Instructions to follow »
Once the line containing "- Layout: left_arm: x" is found in the records below, return it and each following line exactly, up to and including the line containing "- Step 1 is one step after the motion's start", and nothing else.

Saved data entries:
* * *

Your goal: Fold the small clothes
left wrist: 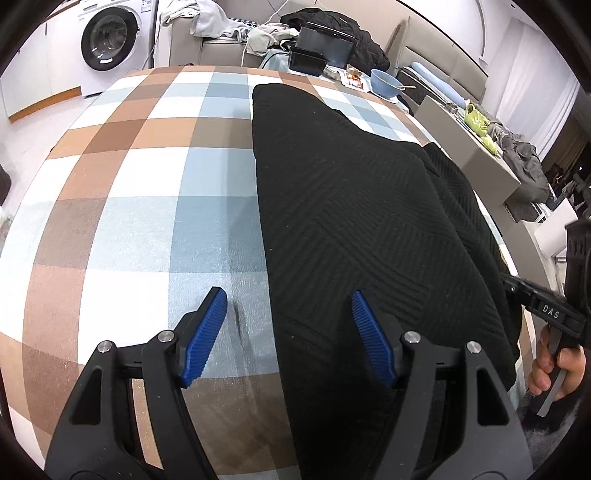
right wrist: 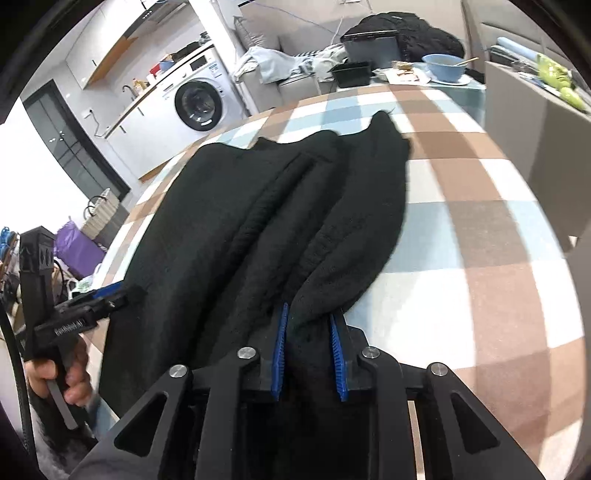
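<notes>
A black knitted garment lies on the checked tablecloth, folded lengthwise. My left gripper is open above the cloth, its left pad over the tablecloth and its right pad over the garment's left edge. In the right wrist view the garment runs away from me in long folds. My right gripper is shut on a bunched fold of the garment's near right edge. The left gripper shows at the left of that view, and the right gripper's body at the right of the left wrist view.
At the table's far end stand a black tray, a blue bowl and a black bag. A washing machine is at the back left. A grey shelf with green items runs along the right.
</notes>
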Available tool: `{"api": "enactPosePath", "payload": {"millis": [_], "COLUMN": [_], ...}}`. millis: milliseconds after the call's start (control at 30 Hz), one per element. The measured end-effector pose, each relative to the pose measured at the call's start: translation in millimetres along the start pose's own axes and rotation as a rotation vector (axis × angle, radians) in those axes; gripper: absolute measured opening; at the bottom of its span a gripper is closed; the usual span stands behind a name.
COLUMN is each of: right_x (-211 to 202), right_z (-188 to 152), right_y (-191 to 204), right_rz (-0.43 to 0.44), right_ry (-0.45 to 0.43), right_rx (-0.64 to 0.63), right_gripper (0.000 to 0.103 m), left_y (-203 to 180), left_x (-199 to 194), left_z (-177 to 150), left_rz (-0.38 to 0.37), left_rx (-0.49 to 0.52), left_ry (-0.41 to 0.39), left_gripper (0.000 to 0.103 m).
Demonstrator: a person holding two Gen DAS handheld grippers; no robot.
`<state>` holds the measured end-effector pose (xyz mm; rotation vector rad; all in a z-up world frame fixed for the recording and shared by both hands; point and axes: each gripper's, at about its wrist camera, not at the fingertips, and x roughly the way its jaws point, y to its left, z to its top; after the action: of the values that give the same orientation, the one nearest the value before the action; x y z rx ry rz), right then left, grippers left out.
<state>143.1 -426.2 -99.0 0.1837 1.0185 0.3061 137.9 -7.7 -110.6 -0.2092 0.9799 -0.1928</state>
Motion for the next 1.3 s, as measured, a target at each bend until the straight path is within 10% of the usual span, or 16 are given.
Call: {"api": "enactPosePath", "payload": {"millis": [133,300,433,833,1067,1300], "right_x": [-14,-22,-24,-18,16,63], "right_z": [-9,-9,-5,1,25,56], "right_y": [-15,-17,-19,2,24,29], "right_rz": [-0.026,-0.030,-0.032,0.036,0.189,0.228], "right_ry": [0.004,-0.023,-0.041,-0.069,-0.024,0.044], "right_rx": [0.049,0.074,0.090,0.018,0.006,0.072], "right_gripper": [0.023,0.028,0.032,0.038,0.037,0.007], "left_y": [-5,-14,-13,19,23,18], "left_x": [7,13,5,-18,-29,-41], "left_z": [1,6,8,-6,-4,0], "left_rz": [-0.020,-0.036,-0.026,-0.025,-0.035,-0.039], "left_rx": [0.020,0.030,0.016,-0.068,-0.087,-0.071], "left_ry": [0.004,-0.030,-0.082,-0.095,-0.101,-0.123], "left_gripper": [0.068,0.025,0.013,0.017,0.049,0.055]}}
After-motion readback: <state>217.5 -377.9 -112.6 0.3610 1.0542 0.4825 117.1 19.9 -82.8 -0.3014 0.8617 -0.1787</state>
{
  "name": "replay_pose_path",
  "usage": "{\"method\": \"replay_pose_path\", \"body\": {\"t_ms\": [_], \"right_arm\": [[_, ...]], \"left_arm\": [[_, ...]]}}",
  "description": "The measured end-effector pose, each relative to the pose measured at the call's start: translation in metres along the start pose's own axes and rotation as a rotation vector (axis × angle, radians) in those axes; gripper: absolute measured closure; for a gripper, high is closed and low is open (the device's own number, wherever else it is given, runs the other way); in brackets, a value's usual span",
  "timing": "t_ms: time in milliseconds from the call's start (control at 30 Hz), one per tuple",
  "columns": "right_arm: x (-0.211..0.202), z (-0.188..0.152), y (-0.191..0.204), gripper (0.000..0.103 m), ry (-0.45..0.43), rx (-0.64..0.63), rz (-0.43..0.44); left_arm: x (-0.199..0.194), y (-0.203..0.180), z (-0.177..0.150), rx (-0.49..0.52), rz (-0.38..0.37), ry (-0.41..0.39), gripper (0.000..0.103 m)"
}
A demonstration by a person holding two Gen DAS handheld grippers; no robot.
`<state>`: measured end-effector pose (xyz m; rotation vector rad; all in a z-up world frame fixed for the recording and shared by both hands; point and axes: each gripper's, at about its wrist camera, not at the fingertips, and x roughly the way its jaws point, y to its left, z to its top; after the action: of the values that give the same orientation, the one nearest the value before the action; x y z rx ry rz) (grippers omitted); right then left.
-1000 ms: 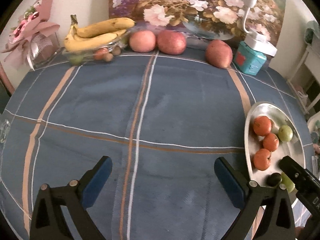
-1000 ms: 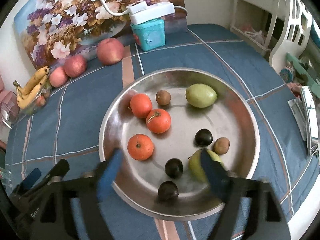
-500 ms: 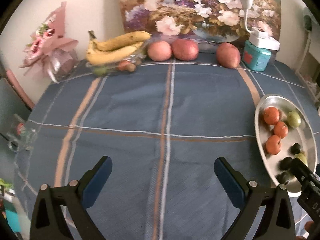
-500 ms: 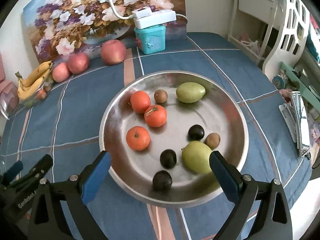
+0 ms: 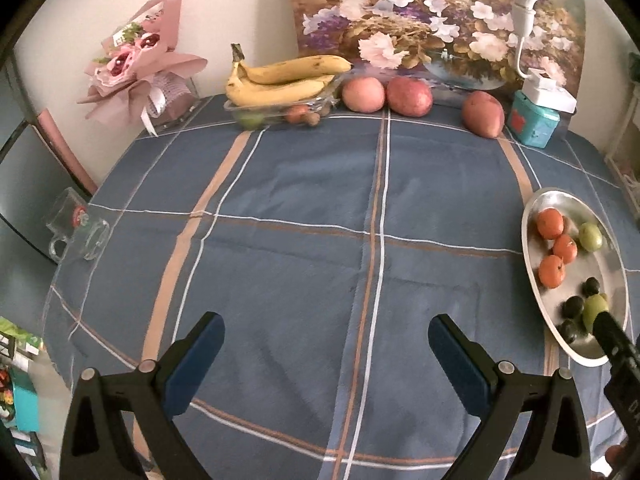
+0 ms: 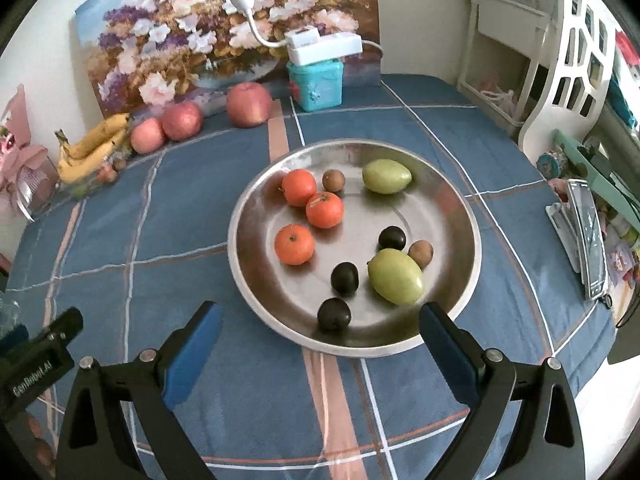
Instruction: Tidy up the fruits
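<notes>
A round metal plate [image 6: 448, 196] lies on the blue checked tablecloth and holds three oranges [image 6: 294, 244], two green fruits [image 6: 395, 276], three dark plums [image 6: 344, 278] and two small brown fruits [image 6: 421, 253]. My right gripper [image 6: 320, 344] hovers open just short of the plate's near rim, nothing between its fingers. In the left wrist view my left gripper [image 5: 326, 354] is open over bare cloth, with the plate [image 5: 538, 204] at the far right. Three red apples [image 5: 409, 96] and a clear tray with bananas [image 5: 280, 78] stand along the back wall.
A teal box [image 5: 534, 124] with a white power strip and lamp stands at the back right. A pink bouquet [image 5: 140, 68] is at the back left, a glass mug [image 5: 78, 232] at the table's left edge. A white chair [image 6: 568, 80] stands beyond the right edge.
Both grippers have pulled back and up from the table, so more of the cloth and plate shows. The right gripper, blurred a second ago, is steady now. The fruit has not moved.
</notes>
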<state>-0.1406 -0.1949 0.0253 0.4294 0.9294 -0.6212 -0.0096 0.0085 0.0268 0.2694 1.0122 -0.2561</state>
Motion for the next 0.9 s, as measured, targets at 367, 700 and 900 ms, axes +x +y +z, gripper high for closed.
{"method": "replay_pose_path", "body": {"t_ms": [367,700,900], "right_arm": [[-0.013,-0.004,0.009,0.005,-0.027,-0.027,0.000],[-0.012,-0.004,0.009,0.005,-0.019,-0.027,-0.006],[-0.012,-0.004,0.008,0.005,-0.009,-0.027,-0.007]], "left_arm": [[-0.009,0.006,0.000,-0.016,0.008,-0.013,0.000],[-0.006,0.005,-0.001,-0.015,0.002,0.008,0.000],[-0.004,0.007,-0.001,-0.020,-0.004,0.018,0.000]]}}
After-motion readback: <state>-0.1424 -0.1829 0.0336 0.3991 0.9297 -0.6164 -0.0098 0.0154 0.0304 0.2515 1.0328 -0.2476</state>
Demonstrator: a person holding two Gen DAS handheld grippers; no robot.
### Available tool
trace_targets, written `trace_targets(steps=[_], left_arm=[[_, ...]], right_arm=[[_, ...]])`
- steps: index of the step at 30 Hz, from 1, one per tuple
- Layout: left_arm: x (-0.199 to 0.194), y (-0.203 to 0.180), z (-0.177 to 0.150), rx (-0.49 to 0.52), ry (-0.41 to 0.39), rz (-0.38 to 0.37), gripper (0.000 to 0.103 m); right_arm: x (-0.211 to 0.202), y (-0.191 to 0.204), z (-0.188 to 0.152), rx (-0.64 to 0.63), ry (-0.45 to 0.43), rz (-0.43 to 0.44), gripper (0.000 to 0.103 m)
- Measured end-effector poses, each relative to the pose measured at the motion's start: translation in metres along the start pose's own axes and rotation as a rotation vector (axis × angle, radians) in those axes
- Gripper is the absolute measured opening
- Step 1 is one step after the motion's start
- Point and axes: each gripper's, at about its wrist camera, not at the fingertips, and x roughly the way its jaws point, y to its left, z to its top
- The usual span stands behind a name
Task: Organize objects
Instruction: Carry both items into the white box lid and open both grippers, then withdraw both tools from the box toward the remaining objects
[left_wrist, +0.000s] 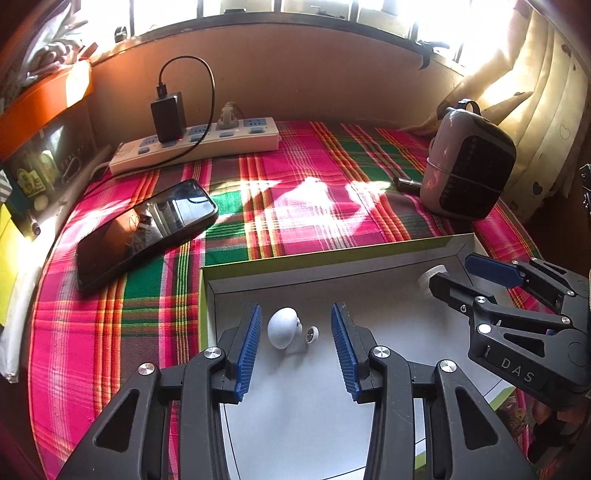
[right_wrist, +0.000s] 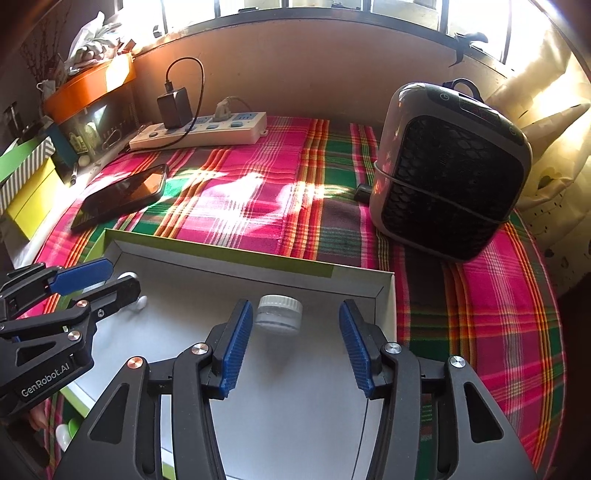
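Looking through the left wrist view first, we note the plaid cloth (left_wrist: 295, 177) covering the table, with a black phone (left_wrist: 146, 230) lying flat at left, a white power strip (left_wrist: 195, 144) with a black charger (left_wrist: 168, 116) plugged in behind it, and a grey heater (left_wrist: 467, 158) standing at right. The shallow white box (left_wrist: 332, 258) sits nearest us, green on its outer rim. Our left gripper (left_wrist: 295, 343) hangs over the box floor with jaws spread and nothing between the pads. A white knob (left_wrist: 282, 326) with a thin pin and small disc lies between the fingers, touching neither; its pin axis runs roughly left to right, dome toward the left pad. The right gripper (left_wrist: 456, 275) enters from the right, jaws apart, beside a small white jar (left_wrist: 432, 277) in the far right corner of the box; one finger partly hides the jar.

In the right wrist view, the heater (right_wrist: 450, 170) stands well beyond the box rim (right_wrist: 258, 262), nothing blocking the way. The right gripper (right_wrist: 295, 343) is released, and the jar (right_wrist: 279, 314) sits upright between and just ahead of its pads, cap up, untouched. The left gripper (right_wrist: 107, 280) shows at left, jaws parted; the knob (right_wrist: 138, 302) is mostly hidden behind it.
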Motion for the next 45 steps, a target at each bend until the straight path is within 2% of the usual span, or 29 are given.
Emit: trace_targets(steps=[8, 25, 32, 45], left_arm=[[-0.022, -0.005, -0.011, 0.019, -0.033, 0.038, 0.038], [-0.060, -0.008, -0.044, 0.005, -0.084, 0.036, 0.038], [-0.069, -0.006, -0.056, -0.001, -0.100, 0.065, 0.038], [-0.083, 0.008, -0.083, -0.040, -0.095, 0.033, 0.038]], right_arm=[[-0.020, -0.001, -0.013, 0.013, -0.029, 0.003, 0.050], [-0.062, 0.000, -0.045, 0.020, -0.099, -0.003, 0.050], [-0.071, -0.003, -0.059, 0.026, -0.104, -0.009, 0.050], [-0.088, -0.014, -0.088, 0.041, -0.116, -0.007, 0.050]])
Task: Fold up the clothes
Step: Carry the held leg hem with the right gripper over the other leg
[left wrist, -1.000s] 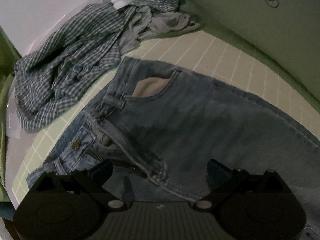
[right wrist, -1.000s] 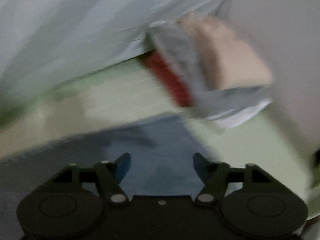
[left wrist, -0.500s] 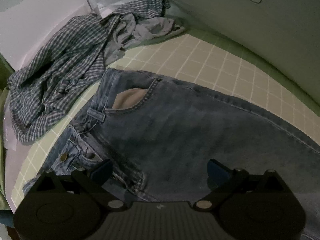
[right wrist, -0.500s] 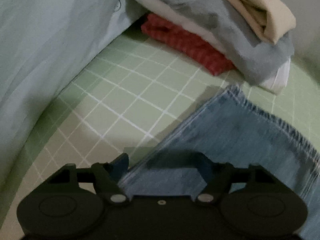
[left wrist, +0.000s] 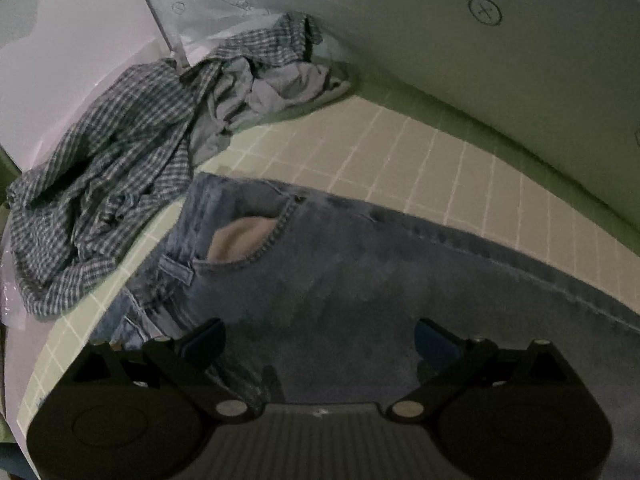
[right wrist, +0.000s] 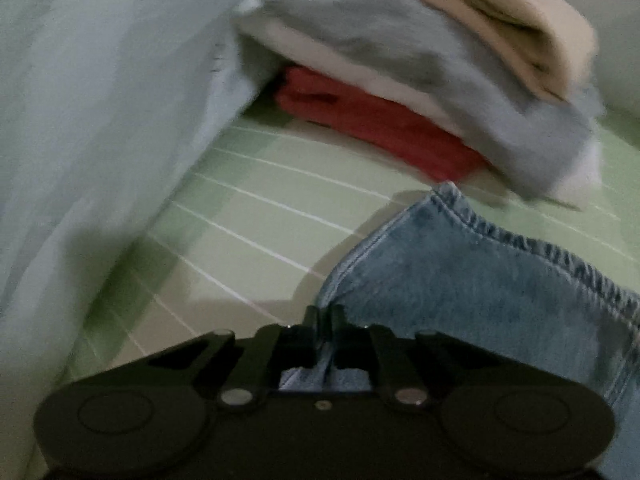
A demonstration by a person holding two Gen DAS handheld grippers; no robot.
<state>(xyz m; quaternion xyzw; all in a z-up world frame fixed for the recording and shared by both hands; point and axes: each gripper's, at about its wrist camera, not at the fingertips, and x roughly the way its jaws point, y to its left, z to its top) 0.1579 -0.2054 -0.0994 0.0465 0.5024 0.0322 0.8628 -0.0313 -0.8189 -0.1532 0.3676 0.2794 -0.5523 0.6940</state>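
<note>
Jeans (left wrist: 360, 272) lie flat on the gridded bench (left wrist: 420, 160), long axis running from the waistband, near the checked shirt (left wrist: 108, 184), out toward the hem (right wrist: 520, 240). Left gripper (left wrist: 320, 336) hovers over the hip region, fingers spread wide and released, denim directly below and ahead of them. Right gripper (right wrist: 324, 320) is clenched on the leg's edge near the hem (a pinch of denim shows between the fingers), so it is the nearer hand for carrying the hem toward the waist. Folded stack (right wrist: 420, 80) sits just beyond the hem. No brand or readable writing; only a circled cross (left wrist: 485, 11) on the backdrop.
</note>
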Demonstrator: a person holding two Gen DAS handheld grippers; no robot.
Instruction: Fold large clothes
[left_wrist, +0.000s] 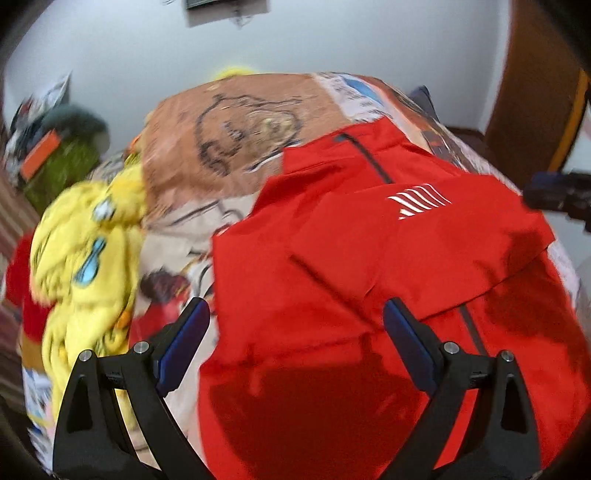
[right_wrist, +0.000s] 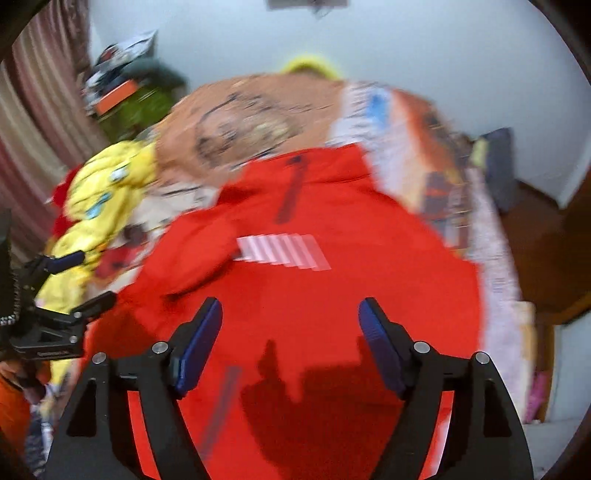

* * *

Solution to the exercise »
- Layout: left_arm: x (-0.199 to 0.194), y (-0.203 to 0.180), z (-0.177 to 0.150), rx (-0.49 to 0.52), ry (-0.41 to 0.39), rz (-0.38 to 0.37), gripper (0.000 to 0.103 m); right_arm: x (-0.211 to 0.202), y (-0.191 to 0.204), z (-0.188 to 0.152), rx (-0.64 to 0.63), ry (-0.45 to 0.43), rz (-0.43 to 0.44), gripper (0.000 to 0.103 m)
- Measured end-effector poses, each relative to the pose measured at the motion's start: translation in metres along the start pose's own axes and rotation as a rotation vector (axis × angle, radians) in those axes
- Gripper is the absolute measured opening
- Step 1 is one step after the motion's start

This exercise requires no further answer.